La date de l’envoi par voie électronique des nouvelles littéraires au coordinateur du Salon des Belles Lettres, Renaud Dinguemnaial, est arrivée à son terme le dimanche 03 mai à minuit. C’est au total 27 nouvelles qui ont été réceptionnées dans le délai requis et feront l’objet d’une lecture minutieuse par le jury selon des critères bien définis. 

Aussi, pour donner du crédit à ce travail de sélection qui requiert des compétences avérées, les Editions Salon des Belles Lettres ont mis en place un jury d’envergure internationale présidé par notre compatriote Déli Nestor Sainzoumi, journaliste et écrivain que l’on ne présente plus. Le choix porté sur lui se justifie sans doute par le fait que sa dernière parution littéraire est un recueil de nouvelles intitulé «  L’empreinte de Saigneurs » et qui s’est vendu comme des bouts de pain lors de la dédicace qui a eu lieu au Centre des Jeunes Don Bosco de N’Djamena

Deli Nestor Sainzoumi aura la lourde responsabilité de diriger un jury pluridisciplinaire ayant en son sein des personnalités au background divers. Ils sont comédiens, bédéistes, économistes, informaticiens, enseignants et autres qui ont accepté se pencher sur les 27 tapuscrits en compétition.

Un trio de grandes dames aux côtés de Déli !

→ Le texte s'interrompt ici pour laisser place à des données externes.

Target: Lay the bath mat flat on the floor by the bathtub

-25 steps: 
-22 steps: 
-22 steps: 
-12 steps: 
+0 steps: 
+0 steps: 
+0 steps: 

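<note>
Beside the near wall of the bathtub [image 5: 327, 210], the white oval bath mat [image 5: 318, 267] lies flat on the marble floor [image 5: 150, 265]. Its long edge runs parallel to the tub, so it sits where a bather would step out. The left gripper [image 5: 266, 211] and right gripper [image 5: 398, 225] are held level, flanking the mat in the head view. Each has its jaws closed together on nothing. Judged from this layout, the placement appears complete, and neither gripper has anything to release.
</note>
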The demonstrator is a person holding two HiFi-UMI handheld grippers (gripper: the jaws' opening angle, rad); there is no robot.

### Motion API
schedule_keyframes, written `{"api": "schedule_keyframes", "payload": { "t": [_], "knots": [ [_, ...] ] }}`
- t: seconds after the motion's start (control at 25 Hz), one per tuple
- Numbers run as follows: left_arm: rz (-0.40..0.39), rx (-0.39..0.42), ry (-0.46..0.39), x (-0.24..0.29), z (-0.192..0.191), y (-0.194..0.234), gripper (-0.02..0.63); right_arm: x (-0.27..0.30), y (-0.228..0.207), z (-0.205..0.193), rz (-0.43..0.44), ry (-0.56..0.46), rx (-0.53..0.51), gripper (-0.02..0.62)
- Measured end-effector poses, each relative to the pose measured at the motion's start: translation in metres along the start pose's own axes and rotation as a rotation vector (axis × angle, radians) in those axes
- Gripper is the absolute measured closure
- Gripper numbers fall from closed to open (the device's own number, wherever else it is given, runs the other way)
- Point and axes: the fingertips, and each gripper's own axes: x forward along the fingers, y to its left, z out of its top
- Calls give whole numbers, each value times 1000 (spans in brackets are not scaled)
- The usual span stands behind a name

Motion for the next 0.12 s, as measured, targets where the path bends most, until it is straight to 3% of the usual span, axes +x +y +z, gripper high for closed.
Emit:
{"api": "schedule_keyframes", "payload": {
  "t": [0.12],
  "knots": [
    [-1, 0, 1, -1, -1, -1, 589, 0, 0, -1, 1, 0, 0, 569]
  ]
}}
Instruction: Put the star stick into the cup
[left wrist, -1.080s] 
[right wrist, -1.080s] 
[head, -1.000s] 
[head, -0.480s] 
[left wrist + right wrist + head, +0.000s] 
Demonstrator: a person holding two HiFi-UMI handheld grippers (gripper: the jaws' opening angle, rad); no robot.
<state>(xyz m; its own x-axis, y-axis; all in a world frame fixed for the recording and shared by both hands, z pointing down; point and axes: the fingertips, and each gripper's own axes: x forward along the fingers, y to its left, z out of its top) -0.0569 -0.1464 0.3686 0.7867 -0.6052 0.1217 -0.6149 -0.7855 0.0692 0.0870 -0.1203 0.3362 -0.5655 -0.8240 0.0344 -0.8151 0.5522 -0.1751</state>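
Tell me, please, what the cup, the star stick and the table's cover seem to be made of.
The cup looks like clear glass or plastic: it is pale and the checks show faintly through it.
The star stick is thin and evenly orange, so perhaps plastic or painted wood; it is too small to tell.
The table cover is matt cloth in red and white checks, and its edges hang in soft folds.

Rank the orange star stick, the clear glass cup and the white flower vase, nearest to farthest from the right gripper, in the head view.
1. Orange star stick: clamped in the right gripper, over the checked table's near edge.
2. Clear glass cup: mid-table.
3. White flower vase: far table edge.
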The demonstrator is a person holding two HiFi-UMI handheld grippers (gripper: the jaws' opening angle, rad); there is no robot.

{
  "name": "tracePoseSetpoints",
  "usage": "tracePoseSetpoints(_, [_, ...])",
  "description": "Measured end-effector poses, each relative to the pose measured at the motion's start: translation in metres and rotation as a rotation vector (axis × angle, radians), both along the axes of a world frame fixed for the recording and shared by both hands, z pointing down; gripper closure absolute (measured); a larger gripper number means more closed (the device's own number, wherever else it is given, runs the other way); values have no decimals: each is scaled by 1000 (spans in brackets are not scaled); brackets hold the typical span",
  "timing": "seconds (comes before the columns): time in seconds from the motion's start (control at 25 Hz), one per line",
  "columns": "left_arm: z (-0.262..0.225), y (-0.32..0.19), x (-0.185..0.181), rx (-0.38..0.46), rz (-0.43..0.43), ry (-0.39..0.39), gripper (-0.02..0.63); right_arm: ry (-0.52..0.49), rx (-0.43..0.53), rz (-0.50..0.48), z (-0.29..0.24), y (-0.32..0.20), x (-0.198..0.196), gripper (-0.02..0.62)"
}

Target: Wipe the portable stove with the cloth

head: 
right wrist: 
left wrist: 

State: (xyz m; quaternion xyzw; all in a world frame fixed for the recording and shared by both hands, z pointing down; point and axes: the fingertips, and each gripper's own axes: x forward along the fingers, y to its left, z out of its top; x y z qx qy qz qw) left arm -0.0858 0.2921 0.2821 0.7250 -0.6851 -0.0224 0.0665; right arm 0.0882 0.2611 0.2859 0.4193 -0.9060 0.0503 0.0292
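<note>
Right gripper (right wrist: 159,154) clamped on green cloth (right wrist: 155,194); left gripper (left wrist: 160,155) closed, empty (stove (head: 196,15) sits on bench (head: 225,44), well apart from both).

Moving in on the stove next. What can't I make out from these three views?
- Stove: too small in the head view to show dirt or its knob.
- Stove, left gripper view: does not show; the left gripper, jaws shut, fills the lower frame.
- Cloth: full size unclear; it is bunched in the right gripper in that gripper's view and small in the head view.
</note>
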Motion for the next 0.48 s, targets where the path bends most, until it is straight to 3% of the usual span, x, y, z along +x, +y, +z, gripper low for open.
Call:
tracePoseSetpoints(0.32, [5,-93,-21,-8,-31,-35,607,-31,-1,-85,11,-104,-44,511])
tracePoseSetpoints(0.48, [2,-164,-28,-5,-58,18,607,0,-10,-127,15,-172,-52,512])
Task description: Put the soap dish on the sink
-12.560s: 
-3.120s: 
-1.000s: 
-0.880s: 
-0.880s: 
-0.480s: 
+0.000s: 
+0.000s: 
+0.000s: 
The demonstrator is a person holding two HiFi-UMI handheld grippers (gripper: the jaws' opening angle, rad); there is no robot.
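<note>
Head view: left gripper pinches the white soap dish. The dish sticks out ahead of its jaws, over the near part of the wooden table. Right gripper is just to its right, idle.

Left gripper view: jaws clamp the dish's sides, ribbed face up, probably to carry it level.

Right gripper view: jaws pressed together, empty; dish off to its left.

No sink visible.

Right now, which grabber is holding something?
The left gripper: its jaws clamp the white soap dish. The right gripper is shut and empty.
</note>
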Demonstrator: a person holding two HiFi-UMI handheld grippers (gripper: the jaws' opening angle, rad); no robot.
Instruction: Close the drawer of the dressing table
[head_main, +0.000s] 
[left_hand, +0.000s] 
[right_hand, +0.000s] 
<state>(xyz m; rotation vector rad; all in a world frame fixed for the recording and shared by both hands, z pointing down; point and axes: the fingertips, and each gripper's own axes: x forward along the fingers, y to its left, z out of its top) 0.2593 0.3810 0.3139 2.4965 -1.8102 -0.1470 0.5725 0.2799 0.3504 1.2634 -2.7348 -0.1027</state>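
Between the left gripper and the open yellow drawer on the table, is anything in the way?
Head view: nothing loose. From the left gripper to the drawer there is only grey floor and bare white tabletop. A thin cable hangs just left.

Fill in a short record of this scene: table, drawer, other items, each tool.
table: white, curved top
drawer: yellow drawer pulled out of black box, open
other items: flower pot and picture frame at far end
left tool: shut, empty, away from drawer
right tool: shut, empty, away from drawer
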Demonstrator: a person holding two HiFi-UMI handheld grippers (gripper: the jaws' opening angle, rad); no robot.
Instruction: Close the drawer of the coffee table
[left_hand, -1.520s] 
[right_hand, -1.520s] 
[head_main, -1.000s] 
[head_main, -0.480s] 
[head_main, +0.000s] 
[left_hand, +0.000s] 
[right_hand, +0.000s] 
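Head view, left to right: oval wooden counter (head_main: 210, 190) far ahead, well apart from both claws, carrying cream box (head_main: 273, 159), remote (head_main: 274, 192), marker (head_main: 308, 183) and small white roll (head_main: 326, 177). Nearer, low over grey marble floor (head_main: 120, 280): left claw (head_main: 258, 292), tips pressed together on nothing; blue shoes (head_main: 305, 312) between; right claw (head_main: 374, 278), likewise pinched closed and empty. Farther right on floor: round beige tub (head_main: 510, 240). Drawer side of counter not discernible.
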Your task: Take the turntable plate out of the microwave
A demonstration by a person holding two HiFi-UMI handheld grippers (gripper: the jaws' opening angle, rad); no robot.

Ce qui frappe d’emblée dans ce jury est que les Editions Salon des Belles Lettres aient pu mobiliser trois dames et non des moindres du Cameroun et du Tchad pour se prononcer sur la qualité des œuvres et surtout leur lien avec la pandemie COVID 19 dont elles sont censées être inspirées. . Olgatine Ngo Hongla, est sans doute une tête pensante sur laquelle le jury pourra compter, elle qui est enseignante de lettres ibériques au lycée d’Elig Essonno à Yaoundé est habituée à ce genre littéraire dont elle a dejà coordonné un concours similaire  sur le SIDA organisé par les Editions IFIKIYA (Cameroun). L’on comprend donc aisement qu’elle seconde Déli Nestor Sainzoumi avec qui elle formera un duo de choc pour donner des directives claires aux autres membres dont la littérature n’est pas la première tasse de thé. Une autre camerounaise et non des moindres est dame Régine Pulchérie MEMONG, fonctionnaire du pays de Paul BIYA qui dit-on jouit d’une expérience avérée dans le plaidoyer et la sensibilisation en faveur des enfants, des étudiants et des femmes. Notons en passant que ces deux dames jonglent le français et l’anglais comme leur langue maternelle! Espérons seulement que les textes des candidats tchadiens ne leur donneront pas de maux de tête avec le phénomène de baisse de niveau décrié dans notre pays. Du côté du Tchad, c’est Mme Madjibeye Joëlle Maire 3eme Adjointe de la ville de N’Djamena et par ailleurs Présidente de la sous-commission sensibilisation du Secrétariat  Technique de la cellule de veille et de sécurité sanitaire mise en place par le Gouvernement du Président Idriss Deby ITNO qui siégera dans le jury. Trois paires d’yeux de femmes aguerris qui mettront un grain de sel dans le jury et permettra que les nouvelles primées fassent honneur à notre pays même au délà de nos frontières. Auguste Koublengar, lauréat de l’école des beaux arts d’Abidjan estime que «  cette initiative du Salon de belles lettres mérite d’être saluée car le Tchad, au-delà de la lutte contre Coronavirus, devrait aspirer au culte de l’excellence en soignant son image ». Mahamat Mahamat Ali, économiste-planificateur partage cet avis en arguant que « l’internalisation du jury est un bon signe dans la mesure où aucun État ne vit en autarcie et ne peut combattre cette pandémie. C’est un message fort que le Salon des Belles Lettres envoie à la jeunesse tchadienne ».